- _What is needed_
Produce a copy of every line in the records that holds the string "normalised".

Segment Start: Provided material

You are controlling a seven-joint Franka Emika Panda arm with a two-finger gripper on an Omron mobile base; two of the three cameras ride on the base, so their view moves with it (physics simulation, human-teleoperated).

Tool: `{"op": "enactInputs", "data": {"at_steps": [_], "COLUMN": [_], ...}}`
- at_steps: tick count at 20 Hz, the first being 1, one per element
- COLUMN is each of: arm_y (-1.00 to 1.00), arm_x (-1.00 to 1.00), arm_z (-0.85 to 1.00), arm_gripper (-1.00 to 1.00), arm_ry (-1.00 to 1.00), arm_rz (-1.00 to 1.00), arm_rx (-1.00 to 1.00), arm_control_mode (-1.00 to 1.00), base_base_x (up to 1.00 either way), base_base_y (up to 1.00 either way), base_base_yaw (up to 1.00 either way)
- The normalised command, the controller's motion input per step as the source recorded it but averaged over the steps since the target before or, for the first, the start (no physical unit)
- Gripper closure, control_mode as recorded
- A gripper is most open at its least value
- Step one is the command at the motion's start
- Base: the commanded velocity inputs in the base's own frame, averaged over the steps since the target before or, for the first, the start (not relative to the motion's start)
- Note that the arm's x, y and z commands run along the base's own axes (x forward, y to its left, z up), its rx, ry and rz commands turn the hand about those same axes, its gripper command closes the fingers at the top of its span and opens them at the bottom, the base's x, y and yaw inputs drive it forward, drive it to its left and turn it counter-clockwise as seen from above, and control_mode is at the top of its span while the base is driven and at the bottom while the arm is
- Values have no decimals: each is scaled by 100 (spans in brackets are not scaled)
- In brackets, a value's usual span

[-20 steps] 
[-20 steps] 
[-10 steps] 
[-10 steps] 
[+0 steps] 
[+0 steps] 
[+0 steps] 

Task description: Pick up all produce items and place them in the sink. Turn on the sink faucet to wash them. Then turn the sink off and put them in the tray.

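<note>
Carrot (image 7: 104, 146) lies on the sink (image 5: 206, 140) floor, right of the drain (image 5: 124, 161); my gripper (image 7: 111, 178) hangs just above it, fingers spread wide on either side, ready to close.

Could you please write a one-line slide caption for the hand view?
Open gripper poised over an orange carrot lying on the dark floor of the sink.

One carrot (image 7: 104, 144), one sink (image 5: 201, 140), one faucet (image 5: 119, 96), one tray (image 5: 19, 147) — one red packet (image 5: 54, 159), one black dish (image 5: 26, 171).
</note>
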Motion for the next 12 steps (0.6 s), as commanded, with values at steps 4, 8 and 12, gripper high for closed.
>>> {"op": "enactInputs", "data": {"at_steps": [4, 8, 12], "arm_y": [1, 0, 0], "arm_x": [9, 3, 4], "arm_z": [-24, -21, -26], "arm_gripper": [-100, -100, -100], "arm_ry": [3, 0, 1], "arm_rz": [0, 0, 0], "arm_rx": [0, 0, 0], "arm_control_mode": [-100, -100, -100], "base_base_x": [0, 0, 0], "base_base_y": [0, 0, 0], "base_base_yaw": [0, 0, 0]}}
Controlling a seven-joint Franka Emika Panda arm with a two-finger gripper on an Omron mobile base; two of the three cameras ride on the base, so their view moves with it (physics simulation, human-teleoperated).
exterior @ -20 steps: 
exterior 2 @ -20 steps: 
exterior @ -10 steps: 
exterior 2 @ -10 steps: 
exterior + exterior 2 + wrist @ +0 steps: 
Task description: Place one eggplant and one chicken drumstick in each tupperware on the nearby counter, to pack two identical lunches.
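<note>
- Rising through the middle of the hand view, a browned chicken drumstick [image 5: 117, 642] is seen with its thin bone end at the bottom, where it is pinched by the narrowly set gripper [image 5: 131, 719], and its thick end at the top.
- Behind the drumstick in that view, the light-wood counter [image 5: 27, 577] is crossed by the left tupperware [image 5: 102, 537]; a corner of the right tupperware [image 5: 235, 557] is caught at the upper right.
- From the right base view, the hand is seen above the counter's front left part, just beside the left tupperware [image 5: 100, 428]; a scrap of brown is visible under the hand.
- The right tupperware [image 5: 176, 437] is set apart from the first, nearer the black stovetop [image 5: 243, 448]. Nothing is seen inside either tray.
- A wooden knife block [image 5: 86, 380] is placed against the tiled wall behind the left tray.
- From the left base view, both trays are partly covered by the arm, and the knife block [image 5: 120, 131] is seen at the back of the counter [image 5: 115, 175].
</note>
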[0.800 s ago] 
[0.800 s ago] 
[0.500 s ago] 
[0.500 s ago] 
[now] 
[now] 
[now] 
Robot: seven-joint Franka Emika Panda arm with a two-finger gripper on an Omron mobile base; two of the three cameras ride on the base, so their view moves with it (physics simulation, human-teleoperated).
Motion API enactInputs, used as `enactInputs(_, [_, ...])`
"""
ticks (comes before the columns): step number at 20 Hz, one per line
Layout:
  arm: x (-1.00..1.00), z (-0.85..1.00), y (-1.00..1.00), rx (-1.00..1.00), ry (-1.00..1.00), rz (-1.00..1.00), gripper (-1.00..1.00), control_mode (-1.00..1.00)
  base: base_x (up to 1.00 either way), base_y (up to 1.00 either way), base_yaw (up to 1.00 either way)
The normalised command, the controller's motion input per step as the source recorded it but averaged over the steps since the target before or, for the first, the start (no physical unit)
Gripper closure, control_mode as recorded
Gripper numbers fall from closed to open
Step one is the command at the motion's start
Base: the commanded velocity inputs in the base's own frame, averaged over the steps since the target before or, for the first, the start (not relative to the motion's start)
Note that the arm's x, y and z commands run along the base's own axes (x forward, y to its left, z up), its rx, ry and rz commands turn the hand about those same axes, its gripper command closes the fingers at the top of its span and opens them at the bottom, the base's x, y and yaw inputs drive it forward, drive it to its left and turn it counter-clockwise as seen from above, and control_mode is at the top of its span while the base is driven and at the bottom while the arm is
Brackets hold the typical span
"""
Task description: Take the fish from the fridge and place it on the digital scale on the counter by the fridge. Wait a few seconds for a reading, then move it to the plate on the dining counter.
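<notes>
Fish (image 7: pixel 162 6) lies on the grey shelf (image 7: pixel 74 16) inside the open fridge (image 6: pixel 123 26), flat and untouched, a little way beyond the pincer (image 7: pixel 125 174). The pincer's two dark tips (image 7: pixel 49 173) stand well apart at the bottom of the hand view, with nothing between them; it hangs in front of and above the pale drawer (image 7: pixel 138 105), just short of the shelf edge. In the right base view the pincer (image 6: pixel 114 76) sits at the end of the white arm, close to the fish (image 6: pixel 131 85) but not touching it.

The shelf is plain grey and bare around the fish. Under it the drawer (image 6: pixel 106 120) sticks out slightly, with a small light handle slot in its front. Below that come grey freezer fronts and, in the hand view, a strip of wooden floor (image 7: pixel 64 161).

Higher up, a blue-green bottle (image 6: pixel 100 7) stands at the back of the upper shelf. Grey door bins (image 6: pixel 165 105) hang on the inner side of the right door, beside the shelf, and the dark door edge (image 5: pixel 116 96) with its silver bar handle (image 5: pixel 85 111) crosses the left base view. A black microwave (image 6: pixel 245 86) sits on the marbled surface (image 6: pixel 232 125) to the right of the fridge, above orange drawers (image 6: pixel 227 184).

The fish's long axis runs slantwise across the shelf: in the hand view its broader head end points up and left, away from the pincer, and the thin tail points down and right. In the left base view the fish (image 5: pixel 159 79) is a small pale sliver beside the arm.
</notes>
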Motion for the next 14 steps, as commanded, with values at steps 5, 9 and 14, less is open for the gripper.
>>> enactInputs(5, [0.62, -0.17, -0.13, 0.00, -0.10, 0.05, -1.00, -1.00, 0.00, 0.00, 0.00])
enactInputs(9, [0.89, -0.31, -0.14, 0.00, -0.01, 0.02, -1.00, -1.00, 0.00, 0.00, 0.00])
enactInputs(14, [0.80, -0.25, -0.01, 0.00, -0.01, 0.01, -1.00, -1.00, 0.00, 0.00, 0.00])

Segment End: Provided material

- _Task response_
- The normalised command, the controller's motion input per step as the source recorded it but averaged over the steps since the target before or, for the first, the start (no physical unit)
The normalised command, the controller's motion input per step as the source recorded it but averaged over the steps since the target before or, for the first, the start (no physical unit)

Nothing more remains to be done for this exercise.